The backslash convention for representing special characters can also be used within a string. This makes it possible to represent the double quote and the escape character backslash \ within a string. It is not possible for a string to contain the \0 (NUL) character since it is used to represent the end of string internally. Therefore,

"this is the end\0here we passed the end of string"

is equivalent to

"this is the end"

If s denotes a string expression, and i an index (an integer expression) then s[i] denotes the ith character in the string.

An individual character of a string can be accessed randomly by giving the index - an integer expression enclosed in [] - after the string expression. The first character is numbered 1 (not zero). For example, if

s = "abcdef";


s[1]is the first character of s, i.e. 'a'.
s[i]is the ith character of s.

It is illegal to index beyond the current number of characters in a string. So s[7] is an error since s has only six characters. The suffix operator # returns the current number of characters in the string. In the last example, s# is 6. For the empty string, ""# is 0.


A pointer is the address of an object in the memory space. The prefix operator & gets the address of an object. For example,

iptr = & int_variable;
cptr = & s[5];    /* if s is a string, cptr points to the 5th char of s */

The prefix operator * refers to the object which the pointer is pointing to. For example,

i = * iptr ;    /* i = int_variable; */
c = * cptr ;    /* c = s[5]; */

There are no pointer constants, and no pointer operations except the pointer equality checks.


The list is the only structured data type in Eden. Data items of different types can be grouped to form a list using the list formation operator []. Commas are used to separate the data. The whole list is considered as a single data item. For example, the list

[ 100, 'a', "string", [1,2,3] ]

holds four items: an integer (100), a character ('a'), a string ("string") and a list ([1,2,3]).

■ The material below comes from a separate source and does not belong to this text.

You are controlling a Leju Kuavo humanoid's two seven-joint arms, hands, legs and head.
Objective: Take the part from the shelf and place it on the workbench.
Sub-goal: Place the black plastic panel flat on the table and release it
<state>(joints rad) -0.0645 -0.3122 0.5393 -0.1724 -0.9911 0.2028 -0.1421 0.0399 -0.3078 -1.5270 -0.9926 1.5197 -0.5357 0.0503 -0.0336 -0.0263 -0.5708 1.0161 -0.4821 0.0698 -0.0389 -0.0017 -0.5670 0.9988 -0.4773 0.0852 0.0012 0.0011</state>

There are no list constants in the language. The characteristics of the list data type are:

  • Different typed data can be stored in the same list. For instance,
    L = [ 100, 'a', "string", [1,2,3] ];
    L holds four items: an integer (100), a character ('a'), a string ("string") and a list ([1,2,3]).
  • The individual items of a list can be accessed randomly by giving the index (an integer expression quoted by []) after the list. The first item is numbered 1 (not zero). For example,
    L[1]is the first item of L, i.e. 100 (in the previous example).
    L[4][2]is 2
  • It is illegal to index beyond the current number of items of a list. So L[5] is an error since L has only four items.
  • The suffix operator # returns the current number of items in the list. In the last example, L# is 4, and L[4]# is 3. For the empty list, []# is 0.
  • The infix operator // returns the concatenated list of two lists; for example,
    [1,2,3] // [5,6,7]
  • List-related statements are: append, insert, delete and shift statements.
  • There are no list constants.


Eden allows the user to define functions (or procedures). There are also pre-defined functions, such as write, writeln, and exit.